> _Directions_
Starting at the line that contains "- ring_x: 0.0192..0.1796" and ending at the line that contains "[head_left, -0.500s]", the lines below are to be given again exactly, with nothing added.

# # # # #

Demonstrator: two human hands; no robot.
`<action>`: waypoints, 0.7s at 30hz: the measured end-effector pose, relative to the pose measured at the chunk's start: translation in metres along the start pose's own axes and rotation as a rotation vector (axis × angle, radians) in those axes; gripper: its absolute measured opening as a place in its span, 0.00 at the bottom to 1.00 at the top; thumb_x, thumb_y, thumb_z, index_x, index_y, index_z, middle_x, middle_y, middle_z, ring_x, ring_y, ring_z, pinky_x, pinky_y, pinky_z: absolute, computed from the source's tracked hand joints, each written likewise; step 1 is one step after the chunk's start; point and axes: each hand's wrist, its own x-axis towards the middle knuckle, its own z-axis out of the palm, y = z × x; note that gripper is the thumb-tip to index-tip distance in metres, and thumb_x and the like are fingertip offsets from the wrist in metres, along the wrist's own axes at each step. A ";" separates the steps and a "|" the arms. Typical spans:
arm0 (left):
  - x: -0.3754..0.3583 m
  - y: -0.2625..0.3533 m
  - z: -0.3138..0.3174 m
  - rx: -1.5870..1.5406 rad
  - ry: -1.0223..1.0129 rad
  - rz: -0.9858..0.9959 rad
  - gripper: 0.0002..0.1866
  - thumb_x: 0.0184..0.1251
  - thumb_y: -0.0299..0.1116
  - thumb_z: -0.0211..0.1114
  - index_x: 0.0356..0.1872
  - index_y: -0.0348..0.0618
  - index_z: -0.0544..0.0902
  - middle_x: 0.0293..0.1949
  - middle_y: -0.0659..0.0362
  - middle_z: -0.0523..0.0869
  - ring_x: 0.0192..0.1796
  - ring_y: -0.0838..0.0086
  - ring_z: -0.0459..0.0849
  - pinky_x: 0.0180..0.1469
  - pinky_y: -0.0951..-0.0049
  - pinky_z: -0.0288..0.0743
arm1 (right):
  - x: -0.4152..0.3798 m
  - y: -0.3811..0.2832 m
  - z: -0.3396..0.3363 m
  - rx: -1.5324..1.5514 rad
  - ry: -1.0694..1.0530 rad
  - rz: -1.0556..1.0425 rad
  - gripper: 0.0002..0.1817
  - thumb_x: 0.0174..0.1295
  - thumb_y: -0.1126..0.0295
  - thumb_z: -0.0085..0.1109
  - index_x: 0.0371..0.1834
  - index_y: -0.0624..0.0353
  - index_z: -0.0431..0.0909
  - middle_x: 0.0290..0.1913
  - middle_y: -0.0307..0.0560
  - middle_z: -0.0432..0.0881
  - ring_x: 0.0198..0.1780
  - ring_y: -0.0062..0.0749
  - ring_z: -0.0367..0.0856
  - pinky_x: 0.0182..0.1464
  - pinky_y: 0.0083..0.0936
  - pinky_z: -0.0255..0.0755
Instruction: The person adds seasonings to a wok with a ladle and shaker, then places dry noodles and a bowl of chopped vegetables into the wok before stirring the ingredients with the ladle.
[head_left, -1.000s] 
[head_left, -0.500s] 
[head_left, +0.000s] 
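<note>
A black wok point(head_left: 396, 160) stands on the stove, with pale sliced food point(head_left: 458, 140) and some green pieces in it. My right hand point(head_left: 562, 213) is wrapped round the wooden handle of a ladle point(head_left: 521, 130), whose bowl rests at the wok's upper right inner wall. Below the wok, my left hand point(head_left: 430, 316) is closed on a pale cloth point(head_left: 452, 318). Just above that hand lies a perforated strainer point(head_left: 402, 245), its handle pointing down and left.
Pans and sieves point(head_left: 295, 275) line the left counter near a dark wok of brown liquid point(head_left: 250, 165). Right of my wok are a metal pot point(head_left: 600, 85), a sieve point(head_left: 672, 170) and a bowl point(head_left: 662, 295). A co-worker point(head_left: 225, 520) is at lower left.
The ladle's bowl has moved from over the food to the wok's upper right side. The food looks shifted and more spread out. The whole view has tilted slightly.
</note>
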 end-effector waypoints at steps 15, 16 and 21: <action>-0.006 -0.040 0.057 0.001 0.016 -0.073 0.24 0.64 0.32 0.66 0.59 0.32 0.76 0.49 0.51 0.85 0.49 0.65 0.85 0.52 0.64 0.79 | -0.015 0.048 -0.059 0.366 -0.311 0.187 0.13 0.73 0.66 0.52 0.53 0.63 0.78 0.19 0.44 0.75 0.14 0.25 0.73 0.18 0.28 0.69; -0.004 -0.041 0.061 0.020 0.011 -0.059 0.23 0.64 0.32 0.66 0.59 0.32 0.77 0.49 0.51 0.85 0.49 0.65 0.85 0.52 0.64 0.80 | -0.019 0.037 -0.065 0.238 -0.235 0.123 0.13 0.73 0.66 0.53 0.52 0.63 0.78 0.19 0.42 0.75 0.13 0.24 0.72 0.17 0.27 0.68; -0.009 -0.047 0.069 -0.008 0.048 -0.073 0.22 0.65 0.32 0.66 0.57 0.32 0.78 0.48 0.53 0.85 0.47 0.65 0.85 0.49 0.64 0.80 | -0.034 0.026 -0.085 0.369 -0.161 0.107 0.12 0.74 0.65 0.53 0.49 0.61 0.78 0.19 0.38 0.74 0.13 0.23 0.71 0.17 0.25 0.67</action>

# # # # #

> _Task solution_
  - ring_x: 0.0192..0.1796
  - ring_y: -0.0838..0.0086
  - ring_z: -0.0459..0.0849
  - pinky_x: 0.0180..0.1469
  - pinky_y: -0.0951..-0.0049
  - pinky_z: -0.0288..0.0743
arm1 (right):
  - x: -0.4152..0.3798 m
  - y: -0.3811..0.2832 m
  - z: -0.3396..0.3363 m
  - rx: -1.5324..1.5514 rad
  - ry: -1.0694..1.0530 rad
  - rz: -1.0556..1.0425 rad
  - gripper: 0.0002..0.1817
  - thumb_x: 0.0174..0.1295
  - thumb_y: -0.1126..0.0295
  - thumb_z: -0.0085..0.1109
  - index_x: 0.0371..0.1834
  - index_y: -0.0624..0.0353
  - index_z: -0.0431..0.0909
  - middle_x: 0.0290..0.1913
  - middle_y: -0.0307..0.0560
  - middle_z: -0.0432..0.0881
  - ring_x: 0.0198..0.1780
  - ring_y: -0.0062..0.0749
  - ring_z: -0.0367..0.0856
  - pinky_x: 0.0182..0.1464
  - pinky_y: 0.0083..0.0936
  - pinky_z: -0.0255..0.0755
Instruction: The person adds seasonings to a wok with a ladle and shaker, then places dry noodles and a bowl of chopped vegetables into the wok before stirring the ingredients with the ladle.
[head_left, -1.000s] 
[head_left, -0.500s] 

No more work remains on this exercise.